# Your objective:
Output what the records say, word for word, with no images.

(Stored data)
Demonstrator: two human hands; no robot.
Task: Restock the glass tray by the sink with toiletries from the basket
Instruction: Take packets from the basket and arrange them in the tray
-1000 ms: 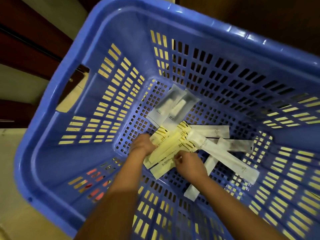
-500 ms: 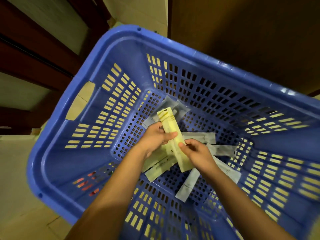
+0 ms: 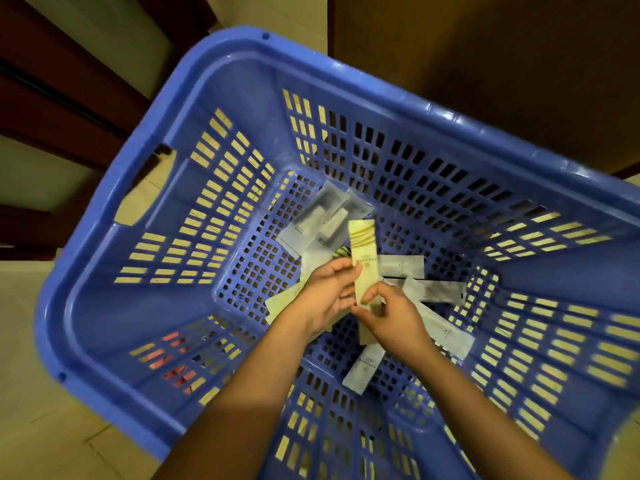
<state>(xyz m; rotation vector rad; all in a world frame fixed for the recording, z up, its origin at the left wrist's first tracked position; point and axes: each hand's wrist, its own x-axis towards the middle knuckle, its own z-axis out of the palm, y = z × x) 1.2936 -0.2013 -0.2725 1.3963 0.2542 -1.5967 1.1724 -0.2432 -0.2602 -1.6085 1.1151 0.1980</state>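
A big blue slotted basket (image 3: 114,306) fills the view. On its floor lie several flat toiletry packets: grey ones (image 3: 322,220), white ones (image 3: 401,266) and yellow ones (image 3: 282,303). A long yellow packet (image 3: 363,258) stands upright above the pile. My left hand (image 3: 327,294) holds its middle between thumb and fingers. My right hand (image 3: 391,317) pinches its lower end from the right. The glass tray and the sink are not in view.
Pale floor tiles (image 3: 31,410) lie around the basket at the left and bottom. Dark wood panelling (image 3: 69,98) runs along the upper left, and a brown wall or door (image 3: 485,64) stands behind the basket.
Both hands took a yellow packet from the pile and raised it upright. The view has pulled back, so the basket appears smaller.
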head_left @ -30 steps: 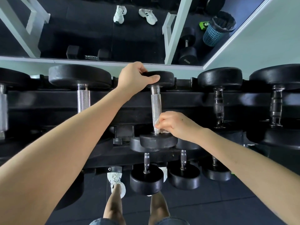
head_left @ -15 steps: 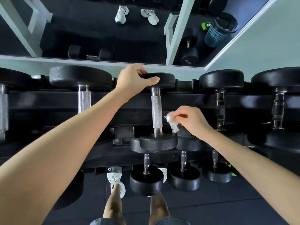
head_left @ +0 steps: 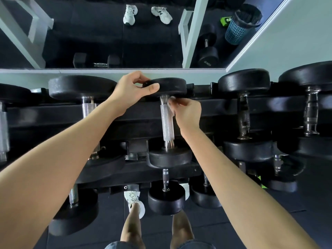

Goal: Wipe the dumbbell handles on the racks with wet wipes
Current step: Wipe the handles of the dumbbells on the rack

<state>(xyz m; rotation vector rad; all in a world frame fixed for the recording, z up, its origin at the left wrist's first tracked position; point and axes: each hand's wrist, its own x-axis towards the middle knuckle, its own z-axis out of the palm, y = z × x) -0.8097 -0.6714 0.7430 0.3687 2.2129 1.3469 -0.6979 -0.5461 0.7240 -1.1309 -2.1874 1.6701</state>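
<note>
A black dumbbell with a knurled silver handle (head_left: 167, 123) lies on the top tier of the rack (head_left: 53, 112), in the middle of the view. My left hand (head_left: 132, 92) grips its far black head (head_left: 170, 86), thumb along the near edge. My right hand (head_left: 186, 112) pinches a white wet wipe (head_left: 171, 101) and holds it against the right side of the handle at its far end, just below that head. Most of the wipe is hidden by my fingers.
More dumbbells lie on either side on the top tier (head_left: 243, 112) (head_left: 88, 105), and smaller ones on the lower tiers (head_left: 166, 196). A mirror (head_left: 107, 33) runs behind the rack. My legs and a white shoe (head_left: 133, 200) stand on the dark floor below.
My right hand lifted the wipe off the near end of the handle, swung out to the right, then moved up to the far end. My left hand stayed on the far head.
</note>
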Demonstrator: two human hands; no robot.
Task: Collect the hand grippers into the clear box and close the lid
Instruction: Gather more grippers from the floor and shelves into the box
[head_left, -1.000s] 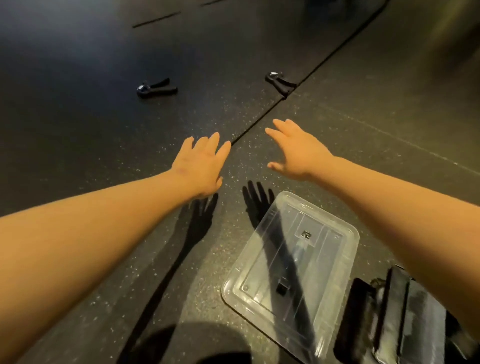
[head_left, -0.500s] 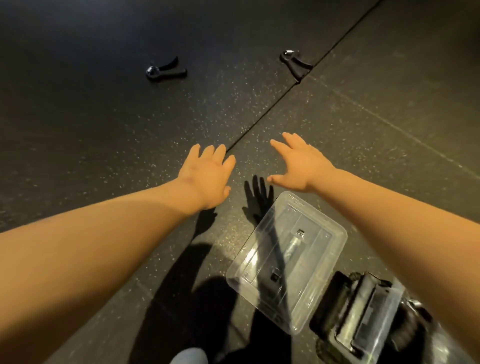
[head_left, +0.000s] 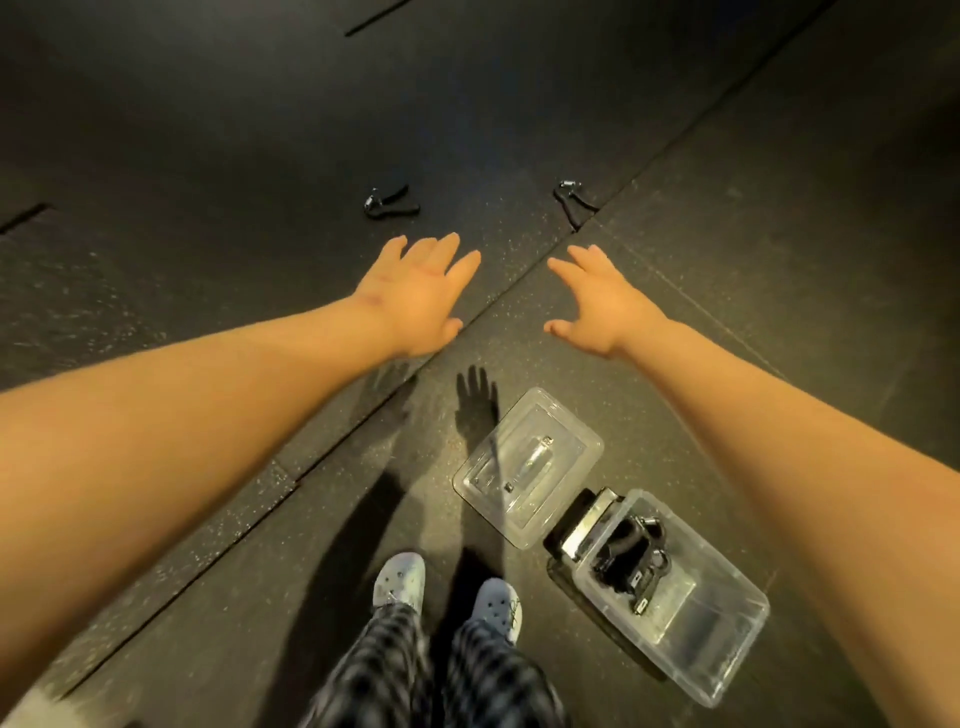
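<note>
Reach for the strays, w/ collection job partway done
L hand (head_left: 421, 296) & R hand (head_left: 602, 306), fingers straight and loosely spread, hold nothing, prob. readying one pickup each: hand gripper (head_left: 389, 203) upper centre, second hand gripper (head_left: 571, 203) by mat seam (head_left: 519, 287). Clear box (head_left: 727, 644), lower right, holds stored grippers (head_left: 628, 556); lid (head_left: 530, 467) lies beside it, off for loading.

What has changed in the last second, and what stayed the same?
The view drew back, revealing the whole clear box and the shoes. Nothing was grasped: left hand and right hand stay open, outstretched. Both floor hand grippers and the lid stay put.
</note>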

# Answer box:
Demonstrator: two human hands; no robot.
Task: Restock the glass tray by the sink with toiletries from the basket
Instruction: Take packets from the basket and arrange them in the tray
-1000 ms: 
-500 ms: 
+0 ms: 
<state>(xyz m; rotation vector rad; all in a world frame fixed for the recording, z up, its origin at the left wrist's first tracked position; point and axes: each hand's wrist, its own x-axis towards the middle knuckle, its own z-axis out of the palm, y = z × x) 1.2936 -0.2013 -0.2725 1.3963 0.2542 -1.5967 1.1724 -0.2432 -0.2602 -1.6085 1.1151 0.1980</state>
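A big blue slotted basket (image 3: 114,306) fills the view. On its floor lie several flat toiletry packets: grey ones (image 3: 322,220), white ones (image 3: 401,266) and yellow ones (image 3: 282,303). A long yellow packet (image 3: 363,258) stands upright above the pile. My left hand (image 3: 327,294) holds its middle between thumb and fingers. My right hand (image 3: 391,317) pinches its lower end from the right. The glass tray and the sink are not in view.
Pale floor tiles (image 3: 31,410) lie around the basket at the left and bottom. Dark wood panelling (image 3: 69,98) runs along the upper left, and a brown wall or door (image 3: 485,64) stands behind the basket.
Both hands took a yellow packet from the pile and raised it upright. The view has pulled back, so the basket appears smaller.
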head_left @ -30 steps: 
head_left @ -15 steps: 
head_left @ +0 steps: 

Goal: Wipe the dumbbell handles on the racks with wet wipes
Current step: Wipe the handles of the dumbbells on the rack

<state>(xyz m; rotation vector rad; all in a world frame fixed for the recording, z up, its origin at the left wrist's first tracked position; point and axes: each hand's wrist, its own x-axis towards the middle knuckle, its own z-axis out of the palm, y = z × x) -0.8097 -0.6714 0.7430 0.3687 2.2129 1.3469 -0.6979 -0.5461 0.7240 -1.1309 -2.1874 1.6701</state>
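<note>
A black dumbbell with a knurled silver handle (head_left: 167, 123) lies on the top tier of the rack (head_left: 53, 112), in the middle of the view. My left hand (head_left: 132, 92) grips its far black head (head_left: 170, 86), thumb along the near edge. My right hand (head_left: 186, 112) pinches a white wet wipe (head_left: 171, 101) and holds it against the right side of the handle at its far end, just below that head. Most of the wipe is hidden by my fingers.
More dumbbells lie on either side on the top tier (head_left: 243, 112) (head_left: 88, 105), and smaller ones on the lower tiers (head_left: 166, 196). A mirror (head_left: 107, 33) runs behind the rack. My legs and a white shoe (head_left: 133, 200) stand on the dark floor below.
My right hand lifted the wipe off the near end of the handle, swung out to the right, then moved up to the far end. My left hand stayed on the far head.
</note>
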Demonstrator: two human hands; no robot.
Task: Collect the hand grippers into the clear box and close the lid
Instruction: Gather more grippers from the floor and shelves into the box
[head_left, -1.000s] 
[head_left, -0.500s] 
[head_left, +0.000s] 
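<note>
Reach for the strays, w/ collection job partway done
L hand (head_left: 421, 296) & R hand (head_left: 602, 306), fingers straight and loosely spread, hold nothing, prob. readying one pickup each: hand gripper (head_left: 389, 203) upper centre, second hand gripper (head_left: 571, 203) by mat seam (head_left: 519, 287). Clear box (head_left: 727, 644), lower right, holds stored grippers (head_left: 628, 556); lid (head_left: 530, 467) lies beside it, off for loading.

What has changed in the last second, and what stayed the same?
The view drew back, revealing the whole clear box and the shoes. Nothing was grasped: left hand and right hand stay open, outstretched. Both floor hand grippers and the lid stay put.
</note>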

The exercise asks for nothing more than this.